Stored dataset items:
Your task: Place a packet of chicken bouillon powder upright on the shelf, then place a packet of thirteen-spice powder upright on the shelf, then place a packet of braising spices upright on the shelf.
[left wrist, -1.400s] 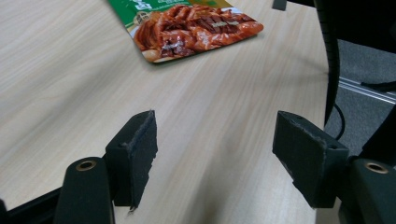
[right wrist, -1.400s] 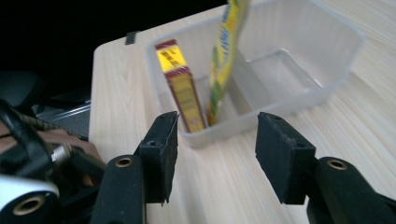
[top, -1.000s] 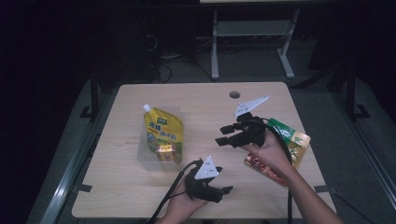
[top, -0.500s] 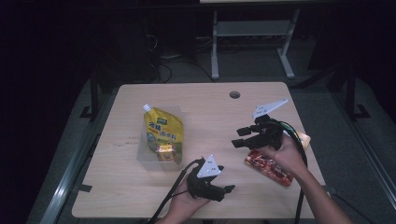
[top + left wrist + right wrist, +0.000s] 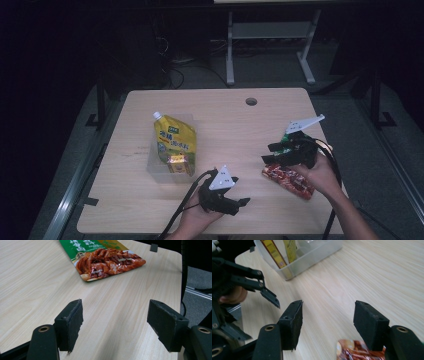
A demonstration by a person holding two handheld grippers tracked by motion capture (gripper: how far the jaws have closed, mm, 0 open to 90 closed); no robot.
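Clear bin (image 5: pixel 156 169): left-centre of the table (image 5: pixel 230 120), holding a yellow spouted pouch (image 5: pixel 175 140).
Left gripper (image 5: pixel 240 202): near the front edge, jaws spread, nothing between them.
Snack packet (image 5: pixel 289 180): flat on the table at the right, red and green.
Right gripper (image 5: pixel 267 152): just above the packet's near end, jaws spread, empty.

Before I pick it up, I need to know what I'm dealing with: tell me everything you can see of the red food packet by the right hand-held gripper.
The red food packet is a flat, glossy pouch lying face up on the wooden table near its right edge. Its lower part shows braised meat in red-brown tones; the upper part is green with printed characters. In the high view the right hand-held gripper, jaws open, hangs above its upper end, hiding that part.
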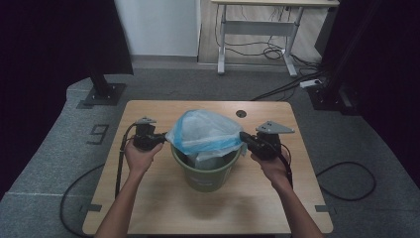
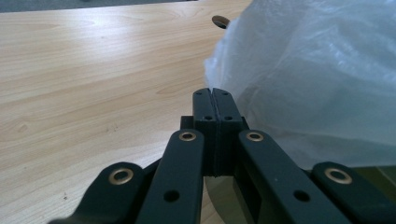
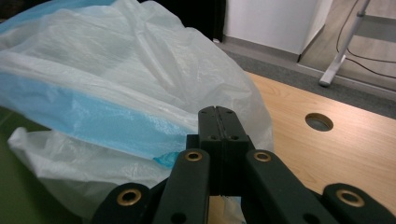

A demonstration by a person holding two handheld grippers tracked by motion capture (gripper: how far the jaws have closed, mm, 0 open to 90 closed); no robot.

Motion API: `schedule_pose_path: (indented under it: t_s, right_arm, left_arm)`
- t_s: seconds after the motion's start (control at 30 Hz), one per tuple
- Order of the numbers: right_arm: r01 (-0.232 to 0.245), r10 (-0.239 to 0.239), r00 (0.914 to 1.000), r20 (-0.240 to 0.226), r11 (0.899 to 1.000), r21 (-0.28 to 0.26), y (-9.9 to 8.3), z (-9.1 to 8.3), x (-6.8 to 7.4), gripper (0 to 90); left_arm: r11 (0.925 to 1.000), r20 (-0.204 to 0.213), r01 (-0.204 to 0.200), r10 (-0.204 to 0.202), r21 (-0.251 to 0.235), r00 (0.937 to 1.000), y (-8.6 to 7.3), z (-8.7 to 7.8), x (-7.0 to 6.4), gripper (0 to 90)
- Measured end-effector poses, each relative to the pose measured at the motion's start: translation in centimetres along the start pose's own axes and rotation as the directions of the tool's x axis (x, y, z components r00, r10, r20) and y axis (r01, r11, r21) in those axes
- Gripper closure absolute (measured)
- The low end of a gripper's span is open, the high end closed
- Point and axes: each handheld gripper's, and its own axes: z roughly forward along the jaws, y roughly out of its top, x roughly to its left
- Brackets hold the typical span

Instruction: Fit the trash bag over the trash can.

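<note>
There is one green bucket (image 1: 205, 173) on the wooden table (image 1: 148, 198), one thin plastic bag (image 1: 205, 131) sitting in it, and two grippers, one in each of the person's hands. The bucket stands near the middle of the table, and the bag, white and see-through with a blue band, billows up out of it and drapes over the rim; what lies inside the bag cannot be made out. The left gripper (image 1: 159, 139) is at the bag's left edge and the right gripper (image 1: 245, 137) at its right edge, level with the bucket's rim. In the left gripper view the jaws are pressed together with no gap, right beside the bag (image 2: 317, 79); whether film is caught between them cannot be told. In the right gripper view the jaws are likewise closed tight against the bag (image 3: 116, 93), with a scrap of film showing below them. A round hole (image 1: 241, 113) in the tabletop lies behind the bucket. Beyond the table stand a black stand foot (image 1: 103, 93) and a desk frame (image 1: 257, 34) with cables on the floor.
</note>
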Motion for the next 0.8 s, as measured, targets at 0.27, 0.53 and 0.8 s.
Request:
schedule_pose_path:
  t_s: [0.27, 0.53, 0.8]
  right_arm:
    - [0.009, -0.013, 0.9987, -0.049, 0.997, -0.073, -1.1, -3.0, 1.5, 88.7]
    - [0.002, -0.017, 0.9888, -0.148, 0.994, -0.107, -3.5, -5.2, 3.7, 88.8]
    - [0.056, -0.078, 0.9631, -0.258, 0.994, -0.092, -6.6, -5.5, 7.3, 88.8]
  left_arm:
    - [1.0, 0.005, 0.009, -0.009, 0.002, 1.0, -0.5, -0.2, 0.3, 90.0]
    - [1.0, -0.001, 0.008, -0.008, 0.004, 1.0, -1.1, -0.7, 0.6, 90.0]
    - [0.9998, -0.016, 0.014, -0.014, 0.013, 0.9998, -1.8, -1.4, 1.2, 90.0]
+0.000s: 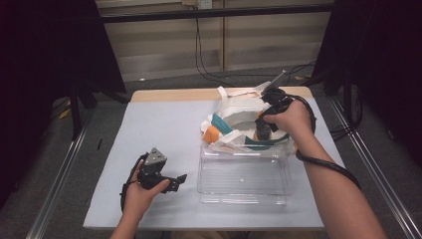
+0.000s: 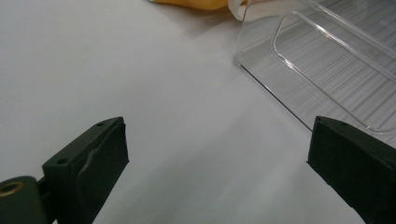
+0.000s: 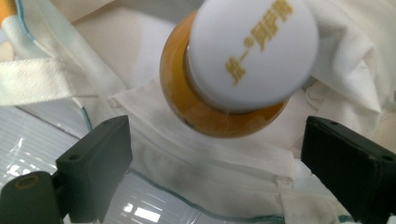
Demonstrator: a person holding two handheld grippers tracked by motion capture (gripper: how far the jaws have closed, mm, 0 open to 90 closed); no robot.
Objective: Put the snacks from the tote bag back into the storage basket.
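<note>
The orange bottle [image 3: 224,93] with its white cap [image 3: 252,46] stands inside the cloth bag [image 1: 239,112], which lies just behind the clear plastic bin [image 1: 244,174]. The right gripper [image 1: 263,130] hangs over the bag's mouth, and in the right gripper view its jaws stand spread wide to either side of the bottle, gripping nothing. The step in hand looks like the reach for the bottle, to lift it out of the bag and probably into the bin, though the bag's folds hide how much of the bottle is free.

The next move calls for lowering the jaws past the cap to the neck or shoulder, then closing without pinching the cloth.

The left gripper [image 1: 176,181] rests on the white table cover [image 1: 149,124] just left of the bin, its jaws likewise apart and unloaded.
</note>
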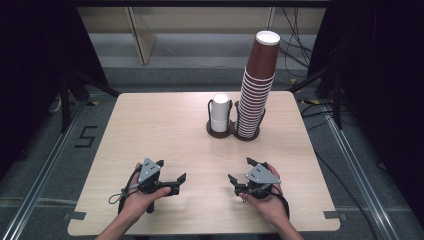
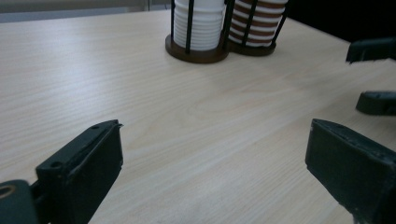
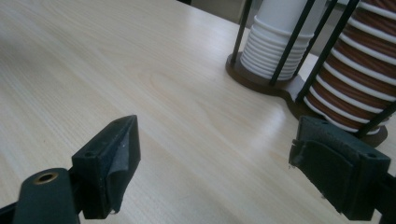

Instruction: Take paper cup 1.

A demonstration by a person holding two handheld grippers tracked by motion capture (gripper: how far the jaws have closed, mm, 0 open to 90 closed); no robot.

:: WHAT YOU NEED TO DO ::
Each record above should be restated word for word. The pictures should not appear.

:: TASK RESULT ::
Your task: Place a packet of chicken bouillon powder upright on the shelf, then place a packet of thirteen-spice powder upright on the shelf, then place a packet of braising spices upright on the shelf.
[left wrist, -1.400s] 
[right wrist, -1.400s] 
[top, -1.000s] 
[top, -0.500s] 
[top + left wrist + right wrist, +0.000s] 
A demonstration by a person holding two handheld grippers tracked by motion capture (gripper: how far the jaws have closed, mm, 0 open to 90 closed); no robot.
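Clear bin (image 5: pixel 156 169): left-centre of the table (image 5: pixel 230 120), holding a yellow spouted pouch (image 5: pixel 175 140).
Left gripper (image 5: pixel 240 202): near the front edge, jaws spread, nothing between them.
Snack packet (image 5: pixel 289 180): flat on the table at the right, red and green.
Right gripper (image 5: pixel 267 152): just above the packet's near end, jaws spread, empty.

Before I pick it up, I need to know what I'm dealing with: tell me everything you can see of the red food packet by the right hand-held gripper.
The red food packet is a flat, glossy pouch lying face up on the wooden table near its right edge. Its lower part shows braised meat in red-brown tones; the upper part is green with printed characters. In the high view the right hand-held gripper, jaws open, hangs above its upper end, hiding that part.
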
A demonstration by a person holding two handheld grippers tracked by motion capture (gripper: how far the jaws have closed, mm, 0 open to 90 closed); no robot.

Motion API: `schedule_pose_path: (indented under it: t_s, right_arm, left_arm)`
- t_s: seconds after the motion's start (control at 30 Hz), one per tuple
- Order of the numbers: right_arm: r01 (-0.232 to 0.245), r10 (-0.239 to 0.239), r00 (0.914 to 1.000), r20 (-0.240 to 0.226), r11 (0.899 to 1.000), r21 (-0.28 to 0.26), y (-9.9 to 8.3), z (-9.1 to 8.3), x (-6.8 to 7.4), gripper (0 to 90); left_arm: r11 (0.925 to 1.000), r20 (-0.204 to 0.213), r01 (-0.204 to 0.200), r10 (-0.204 to 0.202), r21 (-0.251 to 0.235), r00 (0.937 to 1.000), y (-8.6 to 7.3), z (-8.7 to 7.8), x (-7.0 to 6.4), gripper (0 to 90)
- Measured end-effector poses, each relative to the pose measured at the motion's start: translation in centimetres along the start pose's own axes and rotation as the directions of the tool's x axis (x, y, z components r00, r10, r20) and y axis (r01, r11, r21) in those axes
- Gripper closure absolute (measured)
- The low end of a gripper's span is open, the high end closed
- Point and axes: each handheld gripper's, and its own axes: z roughly forward along the jaws, y roughly out of its top, x roughly to its left
- Brackets hold the typical span

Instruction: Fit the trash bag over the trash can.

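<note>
There is one green bucket (image 1: 205, 173) on the wooden table (image 1: 148, 198), one thin plastic bag (image 1: 205, 131) sitting in it, and two grippers, one in each of the person's hands. The bucket stands near the middle of the table, and the bag, white and see-through with a blue band, billows up out of it and drapes over the rim; what lies inside the bag cannot be made out. The left gripper (image 1: 159, 139) is at the bag's left edge and the right gripper (image 1: 245, 137) at its right edge, level with the bucket's rim. In the left gripper view the jaws are pressed together with no gap, right beside the bag (image 2: 317, 79); whether film is caught between them cannot be told. In the right gripper view the jaws are likewise closed tight against the bag (image 3: 116, 93), with a scrap of film showing below them. A round hole (image 1: 241, 113) in the tabletop lies behind the bucket. Beyond the table stand a black stand foot (image 1: 103, 93) and a desk frame (image 1: 257, 34) with cables on the floor.
</note>
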Motion for the next 0.8 s, as measured, targets at 0.27, 0.53 and 0.8 s.
Request:
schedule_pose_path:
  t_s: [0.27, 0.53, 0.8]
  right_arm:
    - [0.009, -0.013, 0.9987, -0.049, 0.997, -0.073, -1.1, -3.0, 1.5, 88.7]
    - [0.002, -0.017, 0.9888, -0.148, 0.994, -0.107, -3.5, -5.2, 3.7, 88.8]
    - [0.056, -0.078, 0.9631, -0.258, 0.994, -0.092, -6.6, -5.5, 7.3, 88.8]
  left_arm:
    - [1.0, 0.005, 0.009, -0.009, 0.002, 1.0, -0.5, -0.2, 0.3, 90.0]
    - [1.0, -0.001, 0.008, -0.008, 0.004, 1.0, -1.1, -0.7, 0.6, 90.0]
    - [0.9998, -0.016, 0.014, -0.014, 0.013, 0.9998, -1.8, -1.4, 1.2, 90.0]
+0.000s: 
+0.000s: 
+0.000s: 
Demonstrator: a person holding two handheld grippers tracked by motion capture (gripper: how far the jaws have closed, mm, 0 open to 90 closed); no robot.
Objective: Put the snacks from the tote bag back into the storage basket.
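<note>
The orange bottle [image 3: 224,93] with its white cap [image 3: 252,46] stands inside the cloth bag [image 1: 239,112], which lies just behind the clear plastic bin [image 1: 244,174]. The right gripper [image 1: 263,130] hangs over the bag's mouth, and in the right gripper view its jaws stand spread wide to either side of the bottle, gripping nothing. The step in hand looks like the reach for the bottle, to lift it out of the bag and probably into the bin, though the bag's folds hide how much of the bottle is free.

The next move calls for lowering the jaws past the cap to the neck or shoulder, then closing without pinching the cloth.

The left gripper [image 1: 176,181] rests on the white table cover [image 1: 149,124] just left of the bin, its jaws likewise apart and unloaded.
</note>
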
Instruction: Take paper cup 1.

A demonstration by a person holding two handheld grippers tracked by motion capture (gripper: how far the jaws have closed, mm, 0 open to 90 closed); no robot.

This finishes the answer to the exercise.